First, it records and gives statutory effect to an 1890 written agreement between the Governor of the Colony of Western Australia and the Syndicate under which the Government sold 216,000 acres of Crown land to the Syndicate and undertook to grant, on application, a permit to work metals reserved by the Crown Grants in accordance with regulations authorising such a permit (s 56(a)-(d)). The lands covered are listed in the Schedule to the Act and are described as particular East Locations with stated acreages.
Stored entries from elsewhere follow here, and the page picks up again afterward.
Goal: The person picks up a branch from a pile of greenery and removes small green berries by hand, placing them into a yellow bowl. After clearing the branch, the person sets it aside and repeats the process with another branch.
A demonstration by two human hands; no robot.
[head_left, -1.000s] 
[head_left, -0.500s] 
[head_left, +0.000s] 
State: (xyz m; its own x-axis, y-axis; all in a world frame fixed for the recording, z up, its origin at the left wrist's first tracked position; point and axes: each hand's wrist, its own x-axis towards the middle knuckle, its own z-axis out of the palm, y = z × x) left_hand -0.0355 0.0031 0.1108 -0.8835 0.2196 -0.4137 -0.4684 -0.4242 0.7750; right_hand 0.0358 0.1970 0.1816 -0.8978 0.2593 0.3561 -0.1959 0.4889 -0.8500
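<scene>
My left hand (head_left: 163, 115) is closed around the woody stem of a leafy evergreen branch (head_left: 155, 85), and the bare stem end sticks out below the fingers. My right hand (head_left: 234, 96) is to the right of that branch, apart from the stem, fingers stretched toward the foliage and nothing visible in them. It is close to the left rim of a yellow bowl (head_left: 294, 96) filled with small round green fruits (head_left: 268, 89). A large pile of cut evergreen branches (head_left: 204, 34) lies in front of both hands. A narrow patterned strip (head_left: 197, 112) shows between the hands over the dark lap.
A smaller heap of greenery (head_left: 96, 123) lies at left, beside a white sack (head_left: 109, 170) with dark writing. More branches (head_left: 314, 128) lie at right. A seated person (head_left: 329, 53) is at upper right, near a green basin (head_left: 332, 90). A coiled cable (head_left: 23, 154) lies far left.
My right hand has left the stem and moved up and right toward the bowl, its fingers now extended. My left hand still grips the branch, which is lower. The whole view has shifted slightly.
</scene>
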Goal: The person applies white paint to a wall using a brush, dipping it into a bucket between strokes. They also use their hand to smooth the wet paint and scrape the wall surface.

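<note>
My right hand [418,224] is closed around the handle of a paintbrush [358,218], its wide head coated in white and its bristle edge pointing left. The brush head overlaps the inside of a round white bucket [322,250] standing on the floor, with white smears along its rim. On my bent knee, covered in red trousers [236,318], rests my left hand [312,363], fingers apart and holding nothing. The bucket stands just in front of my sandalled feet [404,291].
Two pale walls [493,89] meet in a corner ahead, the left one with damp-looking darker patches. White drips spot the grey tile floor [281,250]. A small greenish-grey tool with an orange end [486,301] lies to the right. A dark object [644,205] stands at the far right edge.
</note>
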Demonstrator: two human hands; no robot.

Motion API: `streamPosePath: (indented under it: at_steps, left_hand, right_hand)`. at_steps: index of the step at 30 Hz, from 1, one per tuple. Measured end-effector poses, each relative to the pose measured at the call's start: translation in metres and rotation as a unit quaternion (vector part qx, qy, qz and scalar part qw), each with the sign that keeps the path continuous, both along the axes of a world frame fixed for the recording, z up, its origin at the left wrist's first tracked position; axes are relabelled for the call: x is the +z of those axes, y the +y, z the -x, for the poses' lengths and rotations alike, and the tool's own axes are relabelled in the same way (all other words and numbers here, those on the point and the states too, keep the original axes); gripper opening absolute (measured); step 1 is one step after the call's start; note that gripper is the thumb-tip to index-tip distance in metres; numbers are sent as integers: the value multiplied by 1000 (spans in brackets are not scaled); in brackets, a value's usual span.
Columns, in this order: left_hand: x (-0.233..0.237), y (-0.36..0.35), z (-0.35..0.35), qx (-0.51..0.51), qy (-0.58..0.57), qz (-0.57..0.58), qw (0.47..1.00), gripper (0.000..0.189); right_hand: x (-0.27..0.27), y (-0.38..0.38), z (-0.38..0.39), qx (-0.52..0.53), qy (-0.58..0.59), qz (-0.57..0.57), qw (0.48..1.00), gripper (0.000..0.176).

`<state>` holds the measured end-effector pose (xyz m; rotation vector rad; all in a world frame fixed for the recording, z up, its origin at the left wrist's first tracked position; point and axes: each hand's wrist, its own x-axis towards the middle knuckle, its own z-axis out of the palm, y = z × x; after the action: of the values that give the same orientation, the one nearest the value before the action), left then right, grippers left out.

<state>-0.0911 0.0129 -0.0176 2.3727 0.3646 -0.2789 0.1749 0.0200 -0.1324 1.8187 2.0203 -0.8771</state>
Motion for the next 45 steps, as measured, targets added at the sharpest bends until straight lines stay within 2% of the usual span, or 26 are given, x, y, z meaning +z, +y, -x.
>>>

Second, the Act authorises the owners of those schedule lands, with the approval of the Governor, to make, alter, amend and repeal regulations for the management of gold‑mining on their lands (s 57). It requires those regulations to be published in the Government Gazette, and, after publication, declares they have the force and effect of law and shall be judicially noticed in every court (s 58). The Act also authorises the regulations to impose fines of up to ten pounds for breaches (s 59) and prescribes that proceedings for breaches and recovery of fines may be commenced and prosecuted as if the proceedings related to breaches of the regulations made under the Goldfields Act 1895, and the recovery of fines or penalties thereby imposed (s 60).
Third, the Act releases a specific royalty charge that had been payable on gold won from the lands: the statute states that, subject to the relevant regulations being duly made, published, and remaining binding on the Syndicate and its assigns, the royalty of two shillings and two pence per ounce is released (s 61). Finally, the Act provides that the provisions of the preceding divisions of the Act do not apply to the lands in the schedule (s 62).